_Directions for this task_
For the data below, transcribe the part that opens with the line containing "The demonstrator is" and closes with the line containing "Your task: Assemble", exactly and with no pictures.

START Recorded data

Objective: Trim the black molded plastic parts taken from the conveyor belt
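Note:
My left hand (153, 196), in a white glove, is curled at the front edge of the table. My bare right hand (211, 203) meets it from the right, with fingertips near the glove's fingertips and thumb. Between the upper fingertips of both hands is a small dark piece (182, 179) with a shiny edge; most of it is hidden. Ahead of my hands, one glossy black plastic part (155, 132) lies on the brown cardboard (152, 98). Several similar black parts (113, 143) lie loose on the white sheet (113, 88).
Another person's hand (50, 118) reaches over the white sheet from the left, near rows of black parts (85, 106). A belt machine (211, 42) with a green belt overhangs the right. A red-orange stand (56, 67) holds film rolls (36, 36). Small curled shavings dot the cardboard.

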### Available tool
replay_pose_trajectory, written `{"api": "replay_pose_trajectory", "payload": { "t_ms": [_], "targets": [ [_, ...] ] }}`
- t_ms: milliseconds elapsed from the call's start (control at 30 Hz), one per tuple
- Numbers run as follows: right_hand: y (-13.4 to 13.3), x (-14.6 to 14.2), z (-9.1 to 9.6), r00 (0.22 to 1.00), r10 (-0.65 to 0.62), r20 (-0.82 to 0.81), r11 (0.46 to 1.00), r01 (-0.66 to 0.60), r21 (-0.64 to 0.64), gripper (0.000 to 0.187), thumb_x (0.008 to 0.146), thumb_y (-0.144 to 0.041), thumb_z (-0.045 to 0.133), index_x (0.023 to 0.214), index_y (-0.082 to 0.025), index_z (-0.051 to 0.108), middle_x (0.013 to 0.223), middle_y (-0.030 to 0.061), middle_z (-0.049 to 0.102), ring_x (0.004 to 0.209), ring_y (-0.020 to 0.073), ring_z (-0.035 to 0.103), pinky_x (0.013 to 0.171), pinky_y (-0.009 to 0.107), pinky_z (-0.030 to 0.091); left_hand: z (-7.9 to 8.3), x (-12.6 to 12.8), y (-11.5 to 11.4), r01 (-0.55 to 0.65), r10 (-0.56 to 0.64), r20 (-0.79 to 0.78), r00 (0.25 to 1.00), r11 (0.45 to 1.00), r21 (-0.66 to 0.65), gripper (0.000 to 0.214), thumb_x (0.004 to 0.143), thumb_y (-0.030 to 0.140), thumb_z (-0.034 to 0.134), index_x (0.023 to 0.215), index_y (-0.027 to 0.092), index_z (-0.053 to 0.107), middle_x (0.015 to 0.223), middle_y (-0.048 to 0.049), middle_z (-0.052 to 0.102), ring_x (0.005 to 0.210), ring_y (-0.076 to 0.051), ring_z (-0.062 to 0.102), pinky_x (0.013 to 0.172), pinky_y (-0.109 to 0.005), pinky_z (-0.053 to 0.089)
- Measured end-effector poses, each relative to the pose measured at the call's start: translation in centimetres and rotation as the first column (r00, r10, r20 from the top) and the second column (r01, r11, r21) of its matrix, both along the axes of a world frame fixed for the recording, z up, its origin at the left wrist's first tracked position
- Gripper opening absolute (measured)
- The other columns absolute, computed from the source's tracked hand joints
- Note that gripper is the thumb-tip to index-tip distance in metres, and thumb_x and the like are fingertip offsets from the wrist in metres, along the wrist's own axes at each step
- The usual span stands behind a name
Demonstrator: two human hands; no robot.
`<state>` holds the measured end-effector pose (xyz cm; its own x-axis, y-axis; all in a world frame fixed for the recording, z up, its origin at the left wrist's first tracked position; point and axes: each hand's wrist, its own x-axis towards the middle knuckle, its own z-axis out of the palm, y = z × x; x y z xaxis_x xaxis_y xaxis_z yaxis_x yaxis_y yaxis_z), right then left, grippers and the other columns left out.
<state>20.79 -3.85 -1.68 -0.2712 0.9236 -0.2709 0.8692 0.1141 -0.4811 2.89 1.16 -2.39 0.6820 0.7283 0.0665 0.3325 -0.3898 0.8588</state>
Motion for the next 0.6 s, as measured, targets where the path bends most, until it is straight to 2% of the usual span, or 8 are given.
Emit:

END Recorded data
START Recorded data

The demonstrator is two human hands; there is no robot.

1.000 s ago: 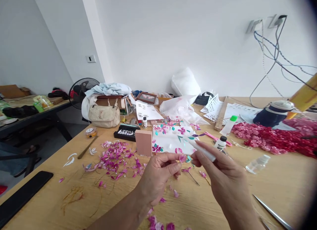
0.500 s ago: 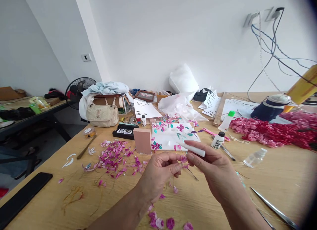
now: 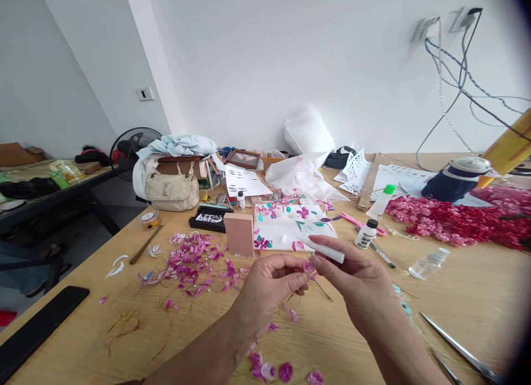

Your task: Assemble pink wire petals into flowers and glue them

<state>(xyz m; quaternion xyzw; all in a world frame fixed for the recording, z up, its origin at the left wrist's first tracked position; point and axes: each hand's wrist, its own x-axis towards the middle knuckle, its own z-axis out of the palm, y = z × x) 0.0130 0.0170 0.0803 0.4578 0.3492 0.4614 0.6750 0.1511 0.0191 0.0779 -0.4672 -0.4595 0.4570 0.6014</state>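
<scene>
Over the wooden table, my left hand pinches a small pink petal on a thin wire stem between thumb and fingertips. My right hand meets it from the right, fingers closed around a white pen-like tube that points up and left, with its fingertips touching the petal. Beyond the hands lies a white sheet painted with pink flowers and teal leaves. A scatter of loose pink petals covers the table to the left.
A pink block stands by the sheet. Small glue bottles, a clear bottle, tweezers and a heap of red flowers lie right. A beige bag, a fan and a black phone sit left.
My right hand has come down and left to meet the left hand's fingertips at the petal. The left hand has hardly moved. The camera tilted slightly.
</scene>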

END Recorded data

_Task solution_
The demonstrator is two human hands; there is no robot.

1.000 s ago: 
0.500 s ago: 
now: 

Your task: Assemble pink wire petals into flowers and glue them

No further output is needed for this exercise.